Y simplemente había llegado el tiempo de la curación. Tu madre mejoraba, tú te convertiste en su compañía constante, y aunque sentía dolor nunca olvidó qué bendición tenía ya en ti. Heinrich, sin embargo, comenzó a perder la razón, y nada de lo que yo pudiera hacer lograría impedirlo. El enemigo contra el que luchaba no podía vencerse con espada o lanza. Era uno que él llevaba dentro. Rezaba, de la mañana a la noche, para verse libre de la contaminación que llevaba en su interior; la cepa de corrupción con que lo había infectado el brujo.

«Intenté hablar con él, pero no quiso escucharme. Los sermones de los sacerdotes de Sigmar tenían un poder enorme sobre los hombres. Cuando dijo que las plegarias le habían fallado, regresó a Altdorf y yo partí tras él. Le di alcance cuando ya estaba a pocos pasos de denunciarse a sí mismo ante los cazadores de brujas. Le dije que, si lo hacía, no sería sólo su vida la que quedaría condenada, sino también la tuya y la de tu madre, y al fin cedió. Lo llevé de vuelta a la casa capitular, pensando en ponerlo al cuidado de sus hermanos. Pero allí discutimos durante días enteros, hasta que se hubo dicho todo lo que podía decirse, y ya no volvimos a hablarnos.

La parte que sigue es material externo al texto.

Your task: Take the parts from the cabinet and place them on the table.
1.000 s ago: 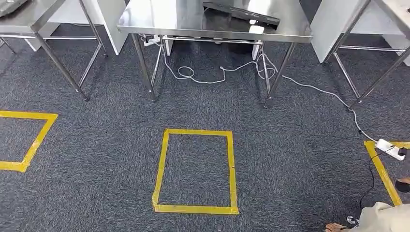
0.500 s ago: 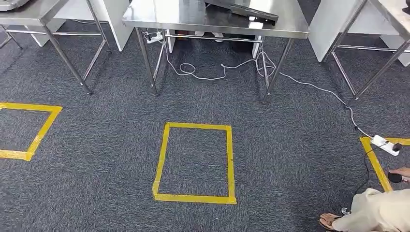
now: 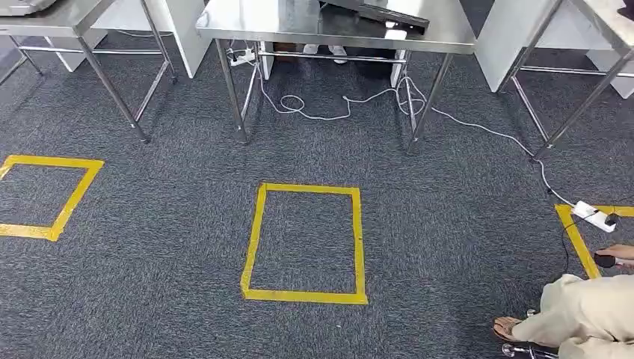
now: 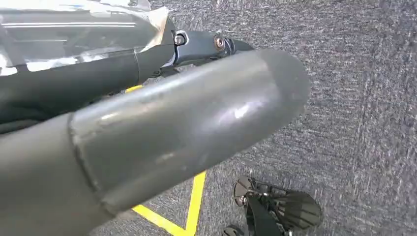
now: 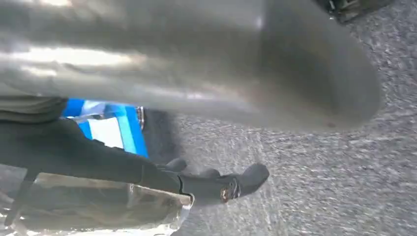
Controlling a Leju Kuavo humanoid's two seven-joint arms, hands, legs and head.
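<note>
- The left hand [image 4: 147,123] hangs at the robot's side, its thick grey thumb across the wrist view, darker fingers [image 4: 196,44] behind it pressed against a clear crinkled packet [image 4: 74,24]. It seems to hold that bagged part, though how firm the grip is I cannot tell.
- The right hand [image 5: 162,88] also hangs low; under its thumb the dark fingers [image 5: 98,162] curl round a clear bag with a blue-and-white part [image 5: 108,128] inside. I judge it carried that way so both arms stay clear of the legs while walking.
- Well ahead of both hands stands the steel desk [image 3: 247,22], a dark flat object [image 3: 374,13] on its top — likely where the parts are to go.
- On the carpet [image 3: 448,224] between hands and desk lies a yellow tape rectangle [image 3: 254,232], probably a standing mark for the robot.
- A white cable [image 3: 321,112] loops under the desk to a power strip [image 3: 593,217]; a person [image 3: 591,314] crouches off to the right hand's side — something to keep clear of.
- The carrying step looks under way; nothing is set down yet.
</note>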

»Y entonces fue elegido Karl Franz, y nos condujo al norte para luchar contra los nórdicos, que hostigaban las costas de Nordland. Cuando tuve noticia de que marchábamos, temí que tu padre, en mi ausencia, atentara contra su vida. Imagina mi alegría, entonces, cuando me enteré de que iba a acompañarnos. Imagina mi alegría; y ahora imagina lo que sentí cuando me di cuenta de que había ido al norte para acabar consigo mismo.

»Os llevé la noticia en persona. Tu madre, al principio, aceptó mis palabras. Casarse con la Reiksguard es aceptar que algo así puede suceder en cualquier momento. Pero a medida que pasaban los años y la cara de tu padre reaparecía en la tuya propia, vi que sus sentimientos hacia mí se endurecían más y más cada vez que yo regresaba. Cada una de mis visitas era un recordatorio de todo lo que ella había perdido. Y cuando yo te contaba historias de mi vida y practicaba esgrima contigo con palos que simulaban espadas, ella sólo veía al verdadero padre que se te había negado, al padre que yo debería haber devuelto a sus brazos.

»Entonces me dijo que ya no era bien recibido. Y ésa ha sido mi situación, hasta que el juramento que le hice a tu padre me obligó a entregarte su espada.

El viejo caballero acabó su relato. Delmar se levantó lentamente y avanzó hasta el borde de la meseta. Allí, al este, estaba el lago de montaña del que manaba el Reik. En algún sitio de los alrededores se encontraba la fuente que alimentaba el lago, el origen mismo del Reik, el más grande de los ríos de los que el Imperio extraía su poder. Aquél no era lugar para finales, decidió Delmar. Era donde comenzaban los viajes, y el pasado quedaba purificado por la corriente.